Implied volatility for the S&P-500 (VIX 15.95 -0.39) fell more than two percent while the implied volatility for the NASDAQ-100 (VXN 17.71 -0.14) fell fractionally. Both had opened significantly lower but rose steadily through the day. It isn't normal for implied volatility to continue rising with the major indexes moving higher and we would expect this to be resolved shortly.
The Financial Sector Energy (+1.6%) led the way higher as eight out of ten economic sectors in the S&P-500 moved higher.

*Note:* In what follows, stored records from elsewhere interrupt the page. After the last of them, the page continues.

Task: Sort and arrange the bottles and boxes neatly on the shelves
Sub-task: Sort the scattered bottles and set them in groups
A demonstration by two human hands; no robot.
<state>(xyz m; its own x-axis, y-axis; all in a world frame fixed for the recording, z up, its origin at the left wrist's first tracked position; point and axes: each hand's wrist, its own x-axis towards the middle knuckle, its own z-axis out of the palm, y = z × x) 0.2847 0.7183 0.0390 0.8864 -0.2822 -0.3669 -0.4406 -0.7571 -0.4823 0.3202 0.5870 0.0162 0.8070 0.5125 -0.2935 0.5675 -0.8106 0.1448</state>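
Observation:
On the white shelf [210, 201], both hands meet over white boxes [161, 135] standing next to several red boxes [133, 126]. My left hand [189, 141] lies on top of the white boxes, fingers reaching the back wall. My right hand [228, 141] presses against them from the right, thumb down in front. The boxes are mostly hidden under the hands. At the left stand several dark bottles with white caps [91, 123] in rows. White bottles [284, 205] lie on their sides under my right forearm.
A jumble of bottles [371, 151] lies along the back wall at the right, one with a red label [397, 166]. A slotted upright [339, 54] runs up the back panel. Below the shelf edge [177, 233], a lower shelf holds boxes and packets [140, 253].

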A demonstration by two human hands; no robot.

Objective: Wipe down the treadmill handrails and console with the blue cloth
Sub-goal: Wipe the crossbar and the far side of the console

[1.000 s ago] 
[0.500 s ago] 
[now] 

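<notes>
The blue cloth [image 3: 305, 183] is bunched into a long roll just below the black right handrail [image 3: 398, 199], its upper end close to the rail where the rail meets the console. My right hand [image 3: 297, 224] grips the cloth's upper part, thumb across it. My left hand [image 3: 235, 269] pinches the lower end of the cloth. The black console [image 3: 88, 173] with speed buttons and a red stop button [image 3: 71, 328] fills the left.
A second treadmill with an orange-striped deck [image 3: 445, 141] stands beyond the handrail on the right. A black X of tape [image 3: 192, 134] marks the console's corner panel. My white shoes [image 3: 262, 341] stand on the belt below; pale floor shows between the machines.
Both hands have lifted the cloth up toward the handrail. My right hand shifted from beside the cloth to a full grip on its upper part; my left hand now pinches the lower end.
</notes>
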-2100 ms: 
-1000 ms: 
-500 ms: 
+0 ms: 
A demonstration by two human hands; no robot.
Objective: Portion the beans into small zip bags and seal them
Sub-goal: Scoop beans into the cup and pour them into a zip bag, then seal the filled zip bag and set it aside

The Telecom sector was neutral and Healthcare (-0.1%) was the only losing sector.
Market internals were positive with advancers leading decliners better than 3:1 on both the NYSE and the NASDAQ. Up volume led down volume 4:1 on the NYSE and by nearly 6:1 on the NASDAQ. The index put/call ratio fell -0.33 to close at 1.10. The equity put/call ratio fell -0.15 to close at 0.56.
Commentary:
Thursday saw a break out higher following the pre-market rise in future following the better than expected employment picture. Friday before the open, the government will release the non-farm payroll numbers and market participants are expecting a beat over the consensus estimate by economists. A failure to beat these expectations would likely cause equities to pull back.
The "risk on" trade was in evidence but the big difference for the market was the continued improvement of the financial sector. Finance related indexes are still lagging the broader market but are now positioned where they could move from acting as a net drag to perhaps helping the market to move higher.
We are looking for longer term bond prices to stay below their 200-DMA. Any significant move above that level would signal that the "risk on" has fallen out of favor. If that holds, the equities can continue to press higher. The other factor is the strength or weakness of the U.S. dollar.
The advance we were looking for late in the week has, thus far, taken place. It is likely that the major indexes now need to take a pause that refreshes to build energy for the S&P-500 to finally assault its May 2nd highs. The NASDAQ-100 will likely follow-up on its potential double-top formation (for now) and move lower in the short term. With the overbought nature of equities at this time, this is probably necessary.
We will remain long until we see what sort of a pull-back we get for the major indexes.